Rahul Gandhi has been on both sides of the table, building, financing, and scaling companies. His venture MakeSpace has brought the next evolution of innovation to a very big industry.
During our interview on the DealMakers podcast, Rahul shared his early start to entrepreneurship, the challenges of creating and sustaining a business, the truth about building your own business, and his top advice for other new startup founders.
The Number One Factor In Startup Success
Rahul’s parents immigrated from India to the US, and landed in a small town in New Jersey. This is where he grew up and learned the inside scoop on entrepreneurship from his father.
His dad started out working in the hospitality industry. He would commute by bus from New Jersey to New York City to work at the Hilton. The grind and long hours soon inspired him to acquire his own restaurant franchise, with the hope of spending more time with the family and his kids while they were young.

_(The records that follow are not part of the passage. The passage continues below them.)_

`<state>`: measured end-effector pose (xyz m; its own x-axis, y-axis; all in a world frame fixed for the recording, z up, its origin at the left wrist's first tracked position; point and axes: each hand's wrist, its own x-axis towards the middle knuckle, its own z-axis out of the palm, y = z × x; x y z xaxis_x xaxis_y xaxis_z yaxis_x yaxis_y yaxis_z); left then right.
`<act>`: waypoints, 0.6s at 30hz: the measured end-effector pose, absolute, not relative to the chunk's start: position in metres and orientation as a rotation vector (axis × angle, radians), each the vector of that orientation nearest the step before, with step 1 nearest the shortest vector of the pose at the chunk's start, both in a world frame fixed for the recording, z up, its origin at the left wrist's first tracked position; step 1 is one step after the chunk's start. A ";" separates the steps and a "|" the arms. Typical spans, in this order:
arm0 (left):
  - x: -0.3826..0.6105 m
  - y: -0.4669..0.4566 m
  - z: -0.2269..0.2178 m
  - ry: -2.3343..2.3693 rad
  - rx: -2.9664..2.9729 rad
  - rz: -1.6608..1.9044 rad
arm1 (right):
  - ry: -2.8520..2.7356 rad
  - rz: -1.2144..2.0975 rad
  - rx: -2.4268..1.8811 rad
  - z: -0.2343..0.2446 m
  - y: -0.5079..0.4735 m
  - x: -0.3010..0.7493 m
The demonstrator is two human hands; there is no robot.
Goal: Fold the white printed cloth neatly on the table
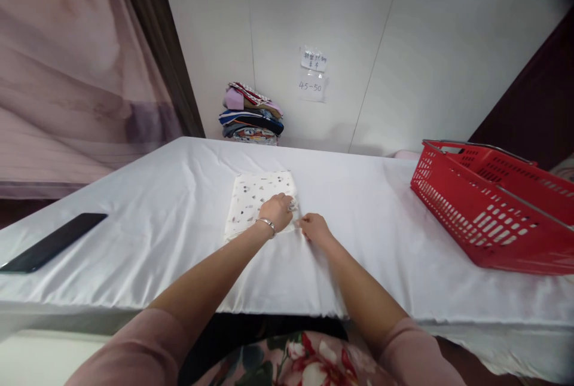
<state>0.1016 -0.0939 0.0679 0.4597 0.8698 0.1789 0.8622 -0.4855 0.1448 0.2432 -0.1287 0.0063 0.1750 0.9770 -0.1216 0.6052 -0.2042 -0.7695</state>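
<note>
A white folded cloth with small dark prints lies in the middle of the table. My left hand, a bracelet at its wrist, rests over the cloth's right side, its fingers curled on bunched fabric at that edge. At the cloth's near right corner, my right hand has thumb and fingers pinched together on the edge of the fabric. Part of the cloth's right side is hidden beneath my left hand.
A white sheet covers the table. On the right stands a red plastic basket; on the left lies a flat black object. Several folded fabrics form a stack against the wall. Paper notes hang there.
</note>
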 end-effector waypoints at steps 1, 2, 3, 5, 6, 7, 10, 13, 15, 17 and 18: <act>0.102 -0.094 0.068 1.569 2.662 0.357 | -1.503 0.833 -1.904 0.009 -0.127 0.241; 0.102 -0.094 0.067 1.563 2.668 0.357 | -1.520 0.816 -1.929 0.011 -0.125 0.239; 0.102 -0.094 0.067 1.562 2.671 0.359 | -1.534 0.801 -1.952 0.014 -0.124 0.236; 0.102 -0.094 0.068 1.564 2.667 0.365 | -1.544 0.788 -1.982 0.017 -0.120 0.230; 0.102 -0.095 0.068 1.566 2.661 0.367 | -1.542 0.795 -1.989 0.018 -0.118 0.228; 0.101 -0.095 0.069 1.566 2.657 0.366 | -1.534 0.808 -1.988 0.018 -0.117 0.227; 0.098 -0.095 0.072 1.559 2.681 0.369 | -1.470 0.860 -1.940 0.015 -0.117 0.227; 0.096 -0.095 0.074 1.546 2.758 0.375 | -1.349 0.919 -1.819 0.009 -0.120 0.230; 0.096 -0.097 0.073 1.526 2.822 0.358 | -1.246 0.990 -1.715 0.005 -0.123 0.231; 0.099 -0.100 0.071 1.493 2.880 0.327 | -1.129 1.080 -1.609 0.002 -0.124 0.229; 0.100 -0.101 0.070 1.476 2.903 0.310 | -1.068 1.121 -1.554 0.001 -0.124 0.228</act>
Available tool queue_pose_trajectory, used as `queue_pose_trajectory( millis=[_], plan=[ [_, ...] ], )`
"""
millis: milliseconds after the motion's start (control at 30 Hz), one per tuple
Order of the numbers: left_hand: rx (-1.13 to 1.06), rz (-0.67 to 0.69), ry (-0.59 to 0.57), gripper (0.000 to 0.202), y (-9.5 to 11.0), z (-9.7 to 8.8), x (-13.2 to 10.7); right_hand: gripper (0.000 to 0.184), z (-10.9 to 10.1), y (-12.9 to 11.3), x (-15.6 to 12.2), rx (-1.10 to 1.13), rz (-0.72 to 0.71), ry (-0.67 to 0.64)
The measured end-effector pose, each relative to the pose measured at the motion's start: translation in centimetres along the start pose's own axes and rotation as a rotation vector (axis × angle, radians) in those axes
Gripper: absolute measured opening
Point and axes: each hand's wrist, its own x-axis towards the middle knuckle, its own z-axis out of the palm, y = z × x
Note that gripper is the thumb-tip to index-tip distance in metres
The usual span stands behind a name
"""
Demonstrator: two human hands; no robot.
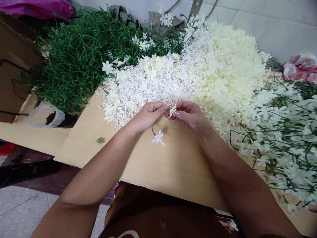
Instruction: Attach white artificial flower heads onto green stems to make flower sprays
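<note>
Flower sprig (158,137), thin green stem with small white plastic blossoms, held over the tan table (170,165) edge. Left hand (148,115) pinches the stem; right hand (190,115) pinches a white blossom (172,110) at its tip, fingertips nearly meeting. Behind: heap of spiky white pieces (148,82), cream petal pile (223,66), green stem pile (79,59). Tape roll (47,115) left.

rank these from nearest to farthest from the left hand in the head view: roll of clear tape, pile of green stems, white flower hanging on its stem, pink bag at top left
From the left hand:
1. white flower, hanging on its stem just below the hand
2. roll of clear tape, on the board to the left
3. pile of green stems, upper left
4. pink bag, top left corner
</note>
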Motion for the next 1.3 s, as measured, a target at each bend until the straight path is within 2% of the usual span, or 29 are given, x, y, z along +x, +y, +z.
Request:
queue_pose_trajectory(
  millis=[200, 500, 867, 1100, 1300],
  plan=[
    [-0.015, 0.047, -0.026, 0.037, -0.2, 0.0, 0.0, 0.033, 0.3, 0.2, 0.2, -0.012, -0.009, 0.014],
    [-0.035, 0.140, -0.093, 0.049, -0.5, 0.0, 0.2, 0.039, 0.4, 0.4, 0.2, -0.103, -0.054, 0.077],
    [-0.028, 0.072, -0.107, 0.043, -0.8, -0.2, 0.4, 0.041, 1.1, 0.7, 0.1, 0.044, 0.031, 0.037],
    [0.023, 0.094, -0.111, 0.035, -1.0, -0.2, 0.3, 0.038, 0.7, 1.5, 0.1, -0.009, 0.017, 0.105],
    [0.101, 0.100, -0.113, 0.033, -1.3, -0.2, 0.2, 0.041, 1.1, 1.5, 0.1, -0.023, 0.046, 0.113]
  ],
)
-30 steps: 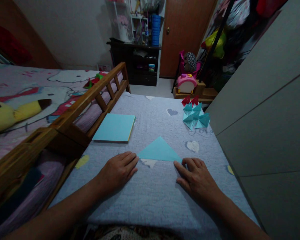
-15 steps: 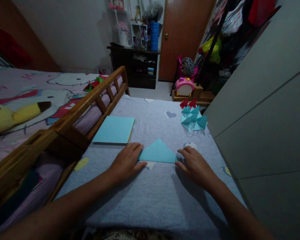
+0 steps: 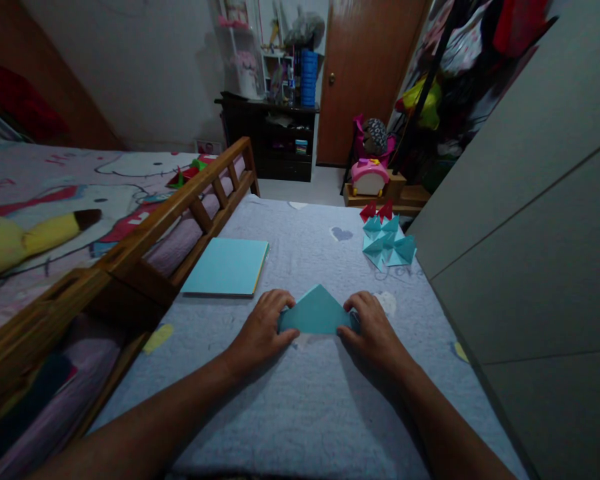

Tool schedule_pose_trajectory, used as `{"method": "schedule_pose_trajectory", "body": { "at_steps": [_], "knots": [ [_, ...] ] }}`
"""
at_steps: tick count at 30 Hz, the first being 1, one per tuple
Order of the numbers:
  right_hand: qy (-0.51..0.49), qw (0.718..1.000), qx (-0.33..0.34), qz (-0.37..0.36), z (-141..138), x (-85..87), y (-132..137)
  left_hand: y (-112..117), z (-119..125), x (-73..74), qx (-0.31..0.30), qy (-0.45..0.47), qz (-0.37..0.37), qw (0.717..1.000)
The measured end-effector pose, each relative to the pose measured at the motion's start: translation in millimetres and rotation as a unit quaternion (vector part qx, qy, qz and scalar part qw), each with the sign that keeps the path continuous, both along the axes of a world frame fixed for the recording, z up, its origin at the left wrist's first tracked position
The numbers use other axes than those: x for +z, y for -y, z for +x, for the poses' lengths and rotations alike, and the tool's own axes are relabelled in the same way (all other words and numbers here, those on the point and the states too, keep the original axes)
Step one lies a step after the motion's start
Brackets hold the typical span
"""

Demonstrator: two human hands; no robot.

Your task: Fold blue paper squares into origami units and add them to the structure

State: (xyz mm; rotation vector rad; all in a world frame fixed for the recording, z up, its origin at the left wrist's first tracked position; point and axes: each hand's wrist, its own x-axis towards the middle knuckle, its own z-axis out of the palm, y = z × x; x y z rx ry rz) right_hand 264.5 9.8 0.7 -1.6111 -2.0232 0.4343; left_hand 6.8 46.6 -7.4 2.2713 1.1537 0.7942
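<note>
A folded sheet of light blue origami paper (image 3: pixel 318 313), peaked at the top with a straight lower edge, is between my two hands over the bed. My left hand (image 3: pixel 267 323) grips its left end, thumb at the lower edge and fingers behind. At the right end, my right hand (image 3: pixel 373 328) pinches the paper in the same way. A stack of square blue paper (image 3: pixel 227 267) lies to the left, beyond my left hand. Several folded blue paper shapes (image 3: pixel 386 241) stand at the far right, with red folded paper pieces (image 3: pixel 377 211) behind them.
A wooden rail (image 3: pixel 180 217) runs along the left side, with another bed and a yellow plush toy (image 3: pixel 35 237) past it. A grey cabinet (image 3: pixel 540 233) borders the right. Beyond the bed are a dark shelf (image 3: pixel 267 140) and a pink toy case (image 3: pixel 370 178).
My right hand has closed on the paper's right end. Both hands now grip the paper, which looks slightly raised and tilted. The view has shifted slightly.
</note>
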Motion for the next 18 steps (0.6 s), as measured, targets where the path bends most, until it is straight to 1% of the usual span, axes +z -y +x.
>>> {"method": "schedule_pose_trajectory", "body": {
  "at_steps": [4,7,10,12,15,18],
  "knots": [
    [-0.059,0.997,0.037,0.019,2.4,1.7,0.4,-0.4,2.0,2.4,-0.016,0.037,0.029,0.999],
    [-0.078,0.993,0.072,0.053,4.0,1.8,1.3,-1.9,1.7,5.7,-0.032,0.059,0.06,0.996],
    [-0.059,0.989,0.097,0.091,6.1,-0.6,0.7,-3.1,0.5,8.3,-0.05,0.069,0.099,0.991],
    [-0.043,0.988,0.107,0.103,7.3,-2.1,-0.3,-4.0,-0.3,8.3,-0.059,0.071,0.117,0.989],
    [-0.024,0.986,0.105,0.128,6.5,-1.5,0.0,-5.6,-0.8,6.3,-0.067,0.07,0.15,0.984],
    [0.001,0.98,0.096,0.174,1.8,1.8,3.6,-5.5,0.1,5.2,-0.052,0.039,0.211,0.975]
  ]
}}
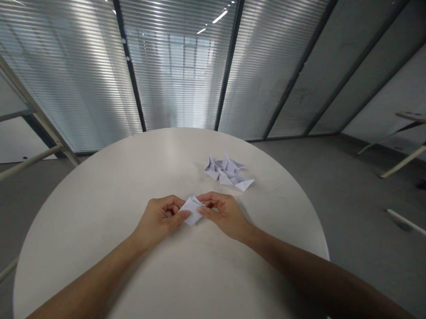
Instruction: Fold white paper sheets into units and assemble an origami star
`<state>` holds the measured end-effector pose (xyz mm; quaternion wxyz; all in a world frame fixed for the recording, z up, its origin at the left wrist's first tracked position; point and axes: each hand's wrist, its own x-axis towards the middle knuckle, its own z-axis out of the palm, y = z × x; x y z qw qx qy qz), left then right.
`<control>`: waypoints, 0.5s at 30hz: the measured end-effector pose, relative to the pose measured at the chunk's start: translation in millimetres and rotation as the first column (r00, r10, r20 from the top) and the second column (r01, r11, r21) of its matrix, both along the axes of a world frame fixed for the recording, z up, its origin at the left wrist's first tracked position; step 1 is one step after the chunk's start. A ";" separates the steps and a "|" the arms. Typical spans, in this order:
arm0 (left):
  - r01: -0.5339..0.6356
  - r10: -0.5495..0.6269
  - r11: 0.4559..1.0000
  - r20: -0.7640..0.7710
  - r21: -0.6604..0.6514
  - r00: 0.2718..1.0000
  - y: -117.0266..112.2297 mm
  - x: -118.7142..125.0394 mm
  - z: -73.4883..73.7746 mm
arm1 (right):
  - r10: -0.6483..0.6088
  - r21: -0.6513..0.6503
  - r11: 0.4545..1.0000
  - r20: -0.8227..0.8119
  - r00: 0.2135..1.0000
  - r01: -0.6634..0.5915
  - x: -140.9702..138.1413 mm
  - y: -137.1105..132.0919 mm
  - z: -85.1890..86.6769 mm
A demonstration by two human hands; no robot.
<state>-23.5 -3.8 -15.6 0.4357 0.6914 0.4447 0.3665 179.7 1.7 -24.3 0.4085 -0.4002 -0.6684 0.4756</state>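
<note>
Between my hands is a small white folded paper, shaped like a diamond with layered flaps at its top. My left hand pinches its left corner, thumb on the near face and fingers behind. At the right corner my right hand grips it the same way, thumb pressed on the front. The fingertips behind the paper are partly hidden. Just beyond my right hand, several white folded paper pieces with pointed tips lie in a loose cluster on the table.
A round white table lies under my forearms. Glass panels with blinds stand behind it. Pale metal bars rise at the left. Another table with slanted legs is at the right, on grey floor. A small white corner shows at the bottom edge.
</note>
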 end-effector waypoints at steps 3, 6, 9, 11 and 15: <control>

By the time Rahul Gandhi was 10 years old he was working at his father’s Arby’s restaurant. He got the chance to interact with customers and be behind the register. He found it to be a magical experience. Especially learning about customers by listening to them. He began recognizing them and their patterns and could preempt their orders, already knowing what they wanted.
It is this one thing; being able to listen and serve customers what they want that has not only been the foundation of Gandhi’s success, but all of the best businesses we encounter.
However, if you’ve ever been in the restaurant industry, you know it can be tough. It’s competitive, capital intensive, and requires you to get just about everything right. As many entrepreneurs have experienced, every time they tasted a little success, they would go after it and try to grow. Then they experienced the rollercoaster, of being flush one month, and potentially being on the verge of bankruptcy the next. As a kid that could mean dad bringing home a handful of Nintendo games one day, and then nothing.
Witnessing this turmoil initially led Rahul to want to pursue anything but being an entrepreneur himself.
Driving Forces & Learning The Fundamentals
Rahul says he was inspired by really big companies that had managed to survive many decades by reinventing themselves, like GM and IBM. Eventually, his passion for delivering better consumer experiences and building something would take him back into entrepreneurship. Yet, as he went to college and began his career, he was more focused on learning and creating sustainability in his life.
He worked retail and hospitality jobs to pay his way through school. Then he was given the opportunity to work in investment banking when he graduated. It was a chance to learn more about business fundamentals and finance so that one day he could build a lasting business of his own.
This role led him to work with a team from AOL and helping them transition from a dial-up internet company to monetizing their software with content delivery and ad platform.